WHAT YOU HAVE TO DO
Below is a listing. Quote from it, exactly, the lines from the one containing "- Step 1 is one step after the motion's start" down to the one containing "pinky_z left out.", both ends included, and nothing else.

DATA BLOCK
===
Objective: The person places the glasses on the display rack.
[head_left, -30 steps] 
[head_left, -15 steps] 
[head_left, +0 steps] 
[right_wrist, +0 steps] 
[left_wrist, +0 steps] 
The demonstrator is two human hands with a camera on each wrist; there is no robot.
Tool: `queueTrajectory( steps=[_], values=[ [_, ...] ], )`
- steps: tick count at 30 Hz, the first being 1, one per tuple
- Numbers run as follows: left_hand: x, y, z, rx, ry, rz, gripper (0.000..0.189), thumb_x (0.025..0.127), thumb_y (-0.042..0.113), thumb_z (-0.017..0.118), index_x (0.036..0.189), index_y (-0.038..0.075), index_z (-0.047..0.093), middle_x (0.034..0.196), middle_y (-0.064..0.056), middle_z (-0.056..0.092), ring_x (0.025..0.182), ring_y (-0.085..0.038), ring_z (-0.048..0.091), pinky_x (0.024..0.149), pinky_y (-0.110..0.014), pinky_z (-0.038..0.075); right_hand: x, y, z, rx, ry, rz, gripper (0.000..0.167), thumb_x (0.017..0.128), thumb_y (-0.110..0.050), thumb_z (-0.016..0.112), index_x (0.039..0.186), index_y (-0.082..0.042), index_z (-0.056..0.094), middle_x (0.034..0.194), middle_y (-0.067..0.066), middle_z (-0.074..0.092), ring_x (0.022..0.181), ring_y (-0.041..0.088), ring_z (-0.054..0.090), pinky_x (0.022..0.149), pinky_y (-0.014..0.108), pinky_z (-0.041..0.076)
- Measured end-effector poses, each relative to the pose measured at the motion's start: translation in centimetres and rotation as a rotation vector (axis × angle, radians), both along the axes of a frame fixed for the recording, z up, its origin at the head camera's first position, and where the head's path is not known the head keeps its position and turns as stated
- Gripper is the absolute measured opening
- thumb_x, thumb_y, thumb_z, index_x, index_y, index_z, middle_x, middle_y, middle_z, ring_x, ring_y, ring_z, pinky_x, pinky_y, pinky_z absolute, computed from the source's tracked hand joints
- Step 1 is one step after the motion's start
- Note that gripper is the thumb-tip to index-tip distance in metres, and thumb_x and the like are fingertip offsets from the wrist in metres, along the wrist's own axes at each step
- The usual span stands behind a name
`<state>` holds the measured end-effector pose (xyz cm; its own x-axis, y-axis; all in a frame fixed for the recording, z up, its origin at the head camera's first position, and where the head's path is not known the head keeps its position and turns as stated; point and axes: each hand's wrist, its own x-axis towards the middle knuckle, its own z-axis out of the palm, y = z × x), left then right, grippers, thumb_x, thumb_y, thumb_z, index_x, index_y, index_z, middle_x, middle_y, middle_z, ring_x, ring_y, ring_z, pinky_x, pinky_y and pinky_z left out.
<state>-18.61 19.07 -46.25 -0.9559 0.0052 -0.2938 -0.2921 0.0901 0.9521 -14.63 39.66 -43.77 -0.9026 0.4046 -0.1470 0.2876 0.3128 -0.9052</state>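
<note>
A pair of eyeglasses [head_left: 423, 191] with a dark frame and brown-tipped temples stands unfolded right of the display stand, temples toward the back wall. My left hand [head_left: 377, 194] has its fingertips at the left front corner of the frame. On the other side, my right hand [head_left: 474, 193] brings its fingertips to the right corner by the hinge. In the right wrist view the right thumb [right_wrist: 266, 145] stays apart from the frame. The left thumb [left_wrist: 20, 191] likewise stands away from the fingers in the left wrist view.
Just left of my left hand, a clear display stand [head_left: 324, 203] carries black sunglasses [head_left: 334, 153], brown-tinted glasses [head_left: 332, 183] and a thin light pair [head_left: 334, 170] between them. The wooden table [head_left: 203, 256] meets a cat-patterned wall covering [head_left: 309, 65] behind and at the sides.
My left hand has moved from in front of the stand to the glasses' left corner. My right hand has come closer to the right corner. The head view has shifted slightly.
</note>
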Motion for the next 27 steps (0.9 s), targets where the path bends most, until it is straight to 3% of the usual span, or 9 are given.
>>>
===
RESPONSE TO THIS EXERCISE
- Step 1 is one step after the motion's start
- Note that gripper is the thumb-tip to index-tip distance in metres, and thumb_x and the like are fingertip offsets from the wrist in metres, along the wrist's own axes at each step
- The usual span stands behind a name
`<state>` holds the measured end-effector pose (xyz cm; its own x-axis, y-axis; all in a frame fixed for the recording, z up, its origin at the head camera's first position, and where the head's path is not known the head keeps its position and turns as stated; point and axes: each hand's wrist, its own x-axis towards the middle knuckle, its own z-axis out of the palm, y = z × x), left then right, grippers, thumb_x, thumb_y, thumb_z, index_x, index_y, index_z, middle_x, middle_y, middle_z, ring_x, ring_y, ring_z, pinky_x, pinky_y and pinky_z left out.

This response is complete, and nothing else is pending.